Mas a história também poderia
ser narrada por um personagem interno,
um narrador em primeira pessoa.
"A ponta do cabelo de Rapunzel
caiu aos meus pés.
Eu a agarrei e comecei a subir... uh!
Eu não conseguia me desvencilhar.
O fios grudaram em mim,
colando no meu suor."
Narrada em primeira pessoa,
a história pode mudar drasticamente,
dependendo do personagem que narra.
Digamos que Rapunzel estivesse
narrando, e não o príncipe:
"Espero que ele valorize o tempo que levo
pra desenrolar quase 8 metros de cabelo.
Aiiiii!
Sendo honesta: achei que ia ficar careca.

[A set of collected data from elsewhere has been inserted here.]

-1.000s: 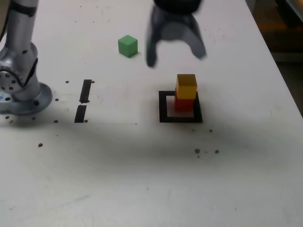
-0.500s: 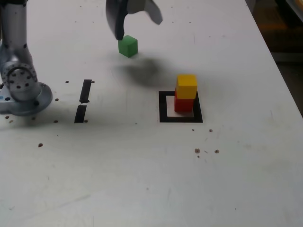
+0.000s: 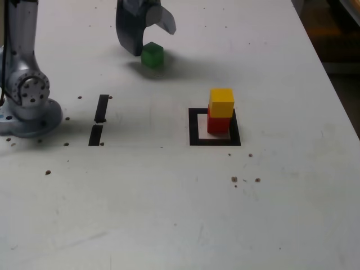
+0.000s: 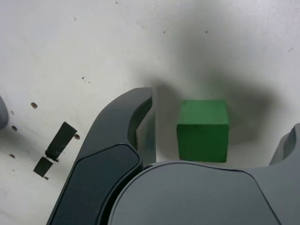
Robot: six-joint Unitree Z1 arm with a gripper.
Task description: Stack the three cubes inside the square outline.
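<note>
Robot test bench in a lab or workshop: bare white table (image 3: 169,225), speckled and scuffed, with the arm's metal base (image 3: 25,112) bolted on and black tape strips (image 3: 98,121) just beside that base.

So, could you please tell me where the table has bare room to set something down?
The table is bare in front of the square outline and to its right in the exterior view. It is crowded at the green cube, flanked by the open pincer.

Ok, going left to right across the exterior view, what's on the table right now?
Arm base → two short black strips → gripper → green cube → square outline holding the red cube with the yellow cube on top.
</note>
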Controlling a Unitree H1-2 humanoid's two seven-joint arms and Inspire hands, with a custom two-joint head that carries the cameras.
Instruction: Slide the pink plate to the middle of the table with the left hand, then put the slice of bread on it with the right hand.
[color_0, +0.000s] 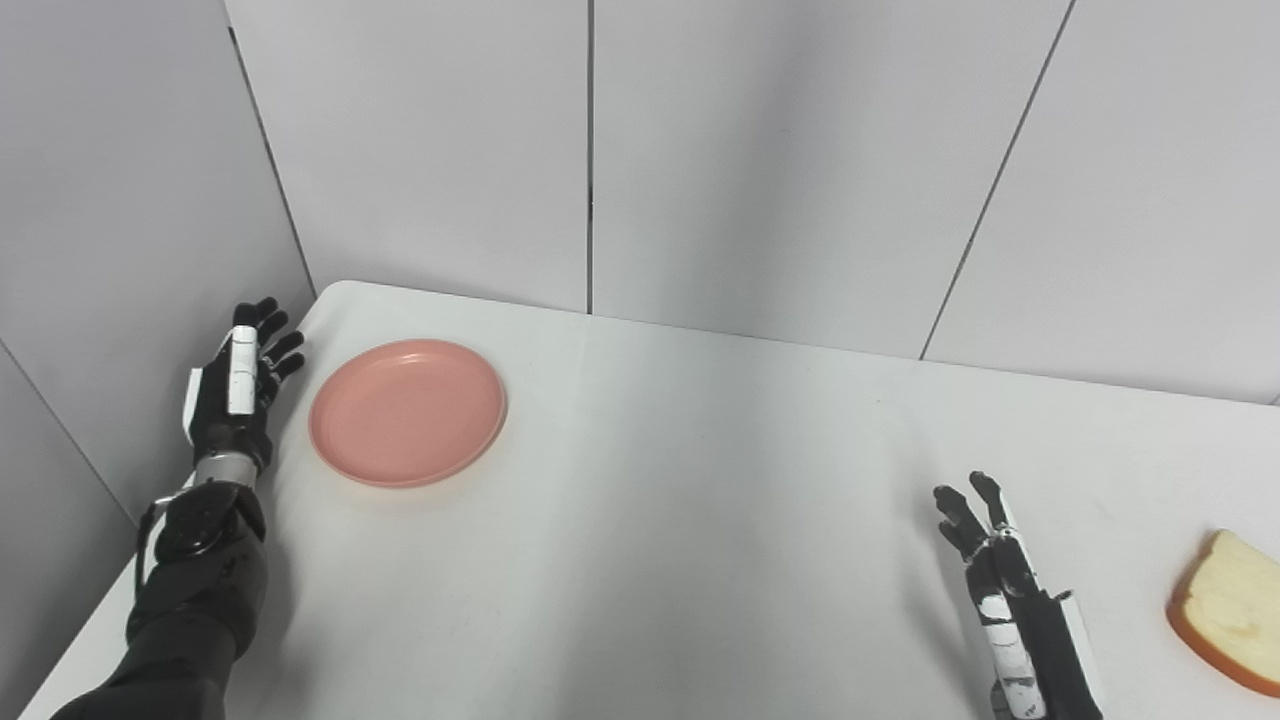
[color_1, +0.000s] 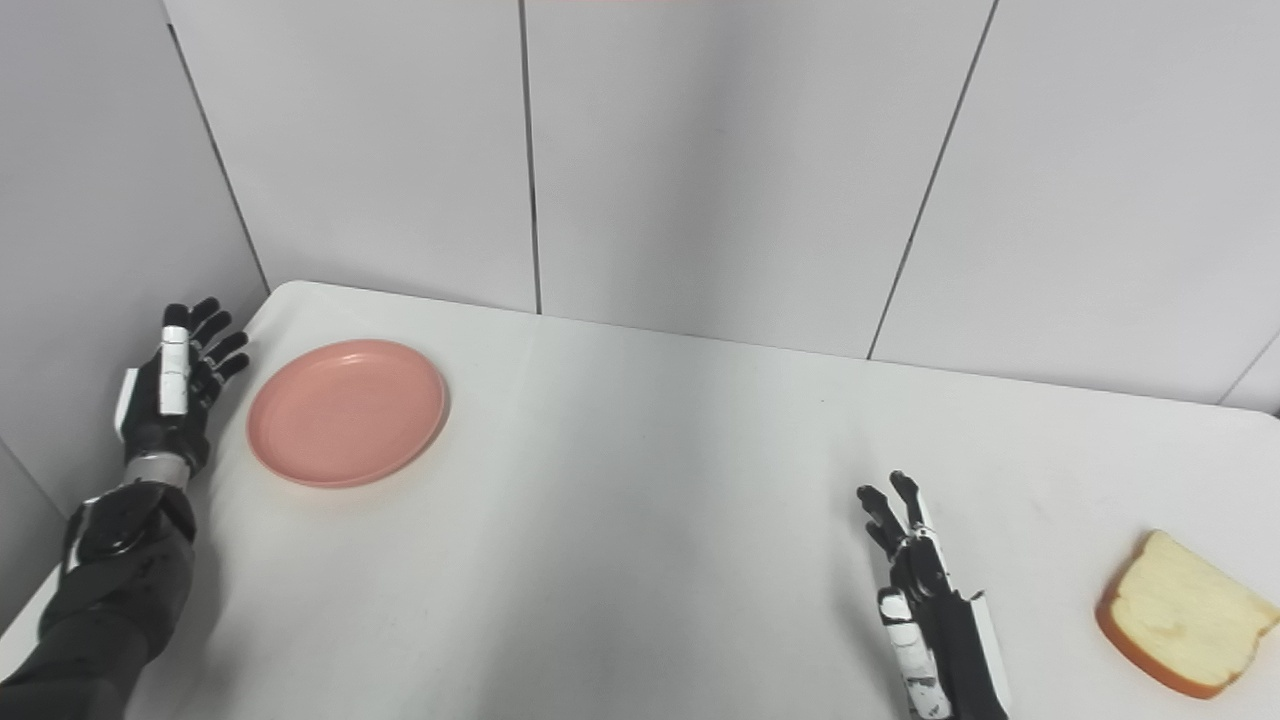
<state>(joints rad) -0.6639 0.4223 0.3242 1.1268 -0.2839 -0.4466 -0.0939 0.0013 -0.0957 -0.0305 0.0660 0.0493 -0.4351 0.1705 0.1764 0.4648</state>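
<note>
The pink plate (color_0: 406, 411) lies empty on the white table (color_0: 680, 480), near its far left corner. My left hand (color_0: 238, 385) is just left of the plate's rim, edge-on, fingers stretched out and apart, holding nothing and a small gap away from the plate. A slice of bread (color_1: 1180, 615) with an orange-brown crust rests flat near the table's right edge. My right hand (color_1: 925, 600) is low at the front, left of the bread and well apart from it, fingers extended upward and empty.
Grey panel walls (color_0: 600, 150) close off the back and the left side, close behind my left hand. The table's left edge runs under my left forearm (color_0: 190, 590).
</note>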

'Dá pra subir mais rápido?', gritei."
Em segunda pessoa,
o narrador se dirige ao leitor.
Ele chama seu nome.
E quer que você jogue os seus cabelos.
Você acabou de trançá-los, mas, poxa,
não é sempre que você tem visitas.
As perspectivas da terceira,
da primeira e da segunda pessoa,
cada uma proporciona possibilidades únicas
assim como restrições.
Então, como você escolhe
um ponto de vista para sua história?
Restrições não são
necessariamente algo ruim.
Elas podem te ajudar a focar a história
e destacar certos elementos.
Por exemplo,
um narrador em terceira pessoa
tende a se afastar dos personagens.
Mas isso pode ser algo bom, quando
o sentimento de distância é importante.
Um narrador em terceira pessoa
também pode ser limitado,
pois ele fica atrelado aos sentimentos
e pensamentos de um personagem,
ou ele pode ser onisciente, navegando
entre as mentes dos personagens,
dando ao leitor mais informações.
Uma história em primeira pessoa cria
uma proximidade entre leitor e narrador.
Também fica restrita
ao conhecimento do narrador.
Isso pode criar suspense
conforme o leitor vai descobrindo
as informações junto com o personagem.
Esse narrador não tem necessariamente
que representar a experiência
do personagem fidedignamente.
Pode haver ilusão ou desonestidade.
Em "Os vestígios do dia",
obra de Kazuo Ishiguro,
Stevens, um velho mordomo britânico,
em 1956 reconta seus anos de serviços,
mas fracassa em reconhecer
os erros do homem para quem trabalhou.
As brechas em sua narrativa acabam
chamando a atenção dos leitores
para as falhas não reconhecidas
da cultura e do sistema de classes
em que ele vive.
O livro "We the Animals",
de Justin Torres,
começa com um narrador
na primeira pessoa do plural:
"Nós éramos seis mãos esticadas,
seis pés batendo;
éramos irmãos, meninos, três reizinhos
presos em uma disputa por mais".
Em certo momento da história,
o ponto de vista muda
para a primeira pessoa do singular,
do "nós" para "eu",
conforme eles crescem, e um dos irmãos
se sente alienado dos outros.
A escolha da segunda pessoa é menos comum.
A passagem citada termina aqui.